Tree shape and random discrete phylogenies: Properties of tree shape under discrete random models of speciation and extinction. Balance indices and application of Pólya-Urn models.
Pulling trees apart, and putting trees together: Subtree-based tree reconstruction, quartet (and rooted triplet) encoding. The Aho algorithm, supertree methods (Majority (+), MRP, R*). Phylogenetic decisiveness (of topology and branch lengths) under patchy taxon coverage.
Phylogenies based on discrete characters: Character data. Convexity, homoplasy-free evolution and ‘perfect phylogeny’ for binary and non-binary data. The 4-character result. Maximum parsimony. Links between parsimony score and TBR distance (Bryant), and the 2-character solution to the maximum parsimony problem.
Continuous phylogenies and distance-based tree reconstruction: Distance-based tree reconstruction, the 4-point condition, neighbor joining. Paulin’s formula and cyclic permutations, balanced minimum evolution (BME). Phylogenetic diversity and the greedy algorithm.
Evolution on a tree (Part one): Markov processes on a line and on a tree. Site substitution models, their classification, and properties. ‘Felsenstein zone’ and phylogenetic mixture models.

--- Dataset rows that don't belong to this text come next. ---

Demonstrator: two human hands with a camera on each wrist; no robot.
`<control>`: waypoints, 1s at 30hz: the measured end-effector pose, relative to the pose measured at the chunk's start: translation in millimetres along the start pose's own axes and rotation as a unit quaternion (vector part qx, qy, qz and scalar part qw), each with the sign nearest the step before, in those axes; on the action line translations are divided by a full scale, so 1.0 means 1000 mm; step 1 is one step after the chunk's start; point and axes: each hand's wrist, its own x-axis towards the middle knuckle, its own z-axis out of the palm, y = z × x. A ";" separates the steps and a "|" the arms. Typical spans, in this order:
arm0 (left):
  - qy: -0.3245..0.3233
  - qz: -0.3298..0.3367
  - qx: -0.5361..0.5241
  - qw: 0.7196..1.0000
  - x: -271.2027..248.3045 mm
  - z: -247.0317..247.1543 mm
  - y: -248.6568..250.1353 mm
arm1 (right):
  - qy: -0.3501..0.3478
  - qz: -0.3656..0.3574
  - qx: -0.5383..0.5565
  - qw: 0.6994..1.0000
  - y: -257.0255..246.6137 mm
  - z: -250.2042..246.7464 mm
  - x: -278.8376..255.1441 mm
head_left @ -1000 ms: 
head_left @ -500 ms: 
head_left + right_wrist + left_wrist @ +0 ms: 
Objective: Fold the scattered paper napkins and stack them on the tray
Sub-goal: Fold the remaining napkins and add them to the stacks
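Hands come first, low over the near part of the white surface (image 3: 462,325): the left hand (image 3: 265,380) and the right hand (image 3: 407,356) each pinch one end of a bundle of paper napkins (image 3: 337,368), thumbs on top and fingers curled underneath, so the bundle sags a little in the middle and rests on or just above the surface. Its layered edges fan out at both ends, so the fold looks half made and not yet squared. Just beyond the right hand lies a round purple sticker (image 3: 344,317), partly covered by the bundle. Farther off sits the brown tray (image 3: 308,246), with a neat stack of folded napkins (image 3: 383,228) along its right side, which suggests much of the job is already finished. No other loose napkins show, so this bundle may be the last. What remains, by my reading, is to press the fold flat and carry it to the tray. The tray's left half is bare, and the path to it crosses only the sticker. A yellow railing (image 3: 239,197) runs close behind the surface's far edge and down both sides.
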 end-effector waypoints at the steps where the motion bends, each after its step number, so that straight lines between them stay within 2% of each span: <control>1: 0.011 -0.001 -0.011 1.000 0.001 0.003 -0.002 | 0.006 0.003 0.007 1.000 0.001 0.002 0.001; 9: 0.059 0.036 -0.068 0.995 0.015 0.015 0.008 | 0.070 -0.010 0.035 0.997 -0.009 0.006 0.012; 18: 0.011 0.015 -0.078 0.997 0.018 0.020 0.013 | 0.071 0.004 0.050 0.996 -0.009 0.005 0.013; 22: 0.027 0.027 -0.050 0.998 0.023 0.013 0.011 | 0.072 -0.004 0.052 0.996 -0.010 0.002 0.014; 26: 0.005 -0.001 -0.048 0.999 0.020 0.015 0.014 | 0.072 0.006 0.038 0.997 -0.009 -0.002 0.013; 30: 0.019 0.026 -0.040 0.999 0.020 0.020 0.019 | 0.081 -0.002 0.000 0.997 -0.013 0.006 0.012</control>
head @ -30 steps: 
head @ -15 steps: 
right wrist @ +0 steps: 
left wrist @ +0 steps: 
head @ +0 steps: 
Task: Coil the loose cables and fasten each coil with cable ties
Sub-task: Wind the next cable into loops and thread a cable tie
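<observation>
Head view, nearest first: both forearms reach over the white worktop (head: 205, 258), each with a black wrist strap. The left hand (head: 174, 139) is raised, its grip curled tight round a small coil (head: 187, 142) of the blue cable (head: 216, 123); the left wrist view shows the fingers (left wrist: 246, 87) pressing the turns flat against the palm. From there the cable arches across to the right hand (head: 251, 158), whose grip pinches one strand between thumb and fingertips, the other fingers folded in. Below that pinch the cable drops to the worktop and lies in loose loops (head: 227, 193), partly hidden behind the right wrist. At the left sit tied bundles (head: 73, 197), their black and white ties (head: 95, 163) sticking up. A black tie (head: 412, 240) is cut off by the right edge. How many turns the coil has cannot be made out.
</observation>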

Evolution on a tree (Part two): Maximum likelihood and Bayesian methods. Identifiability issues and phylogenetic mixture models. Information-theoretic and algebraic techniques for tree reconstruction models.
Evolution of trees: Modeling speciation and extinction with birth-death models. Edge lengths and predicting phylogenetic diversity loss. Kingman’s coalescent, the multispecies coalescent and lineage sorting. Consistent reconstruction of species trees from conflicting gene trees (Rosenberg et al). Models of genome evolution and lateral gene transfer.
Phylogenetic networks: Networks that represent uncertainty (implicit) vs explicit reticulate evolution (hybrid species, lateral gene transfer, recombination/re-assortment). Embedded trees, softwired and hardwired clusters. Types of networks (pedigree, haplotype, median, level-1). Properties of normal and regular networks. NeighborNet.
Part 2: Semialgebraic statistics, latent tree models, and phylogenetics (Piotr Zwiernik)
This lecture course is divided into three parts. In part 1, I will present a basic geometric perspective on statistical models and show how algebraic geometry can be useful in statistics and phylogenetics. In part 2, I will define graphical models and graphical models with hidden variables focusing on latent tree models. Graphical models with hidden variables form a rich class of statistical models that leads to many interesting open problems in (real) algebraic geometry. In part 3, I will use this setting to analyze the structure of phylogenetic tree models.
There will be the workshop Algebraic and Combinatorial Phylogenetics between parts 1 and 2. See:
A. Dress, K. Huber, J. Koolen, V. Moulton and A. Spillner, “Basic phylogenetic combinatorics”, Cambridge University Press 2012.
L. Pachter and B. Sturmfels, Algebraic statistics for computational biology, Cambridge University Press 2005.
C. Semple, M. Steel, “Phylogenetics”, Oxford University Press, 2003
M. Steel, “Random paths in evolution”, in preparation
P. Zwiernik, “Semialgebraic statistics and latent tree models”, Chapman&Hall, 2015.
Additional references will be given later.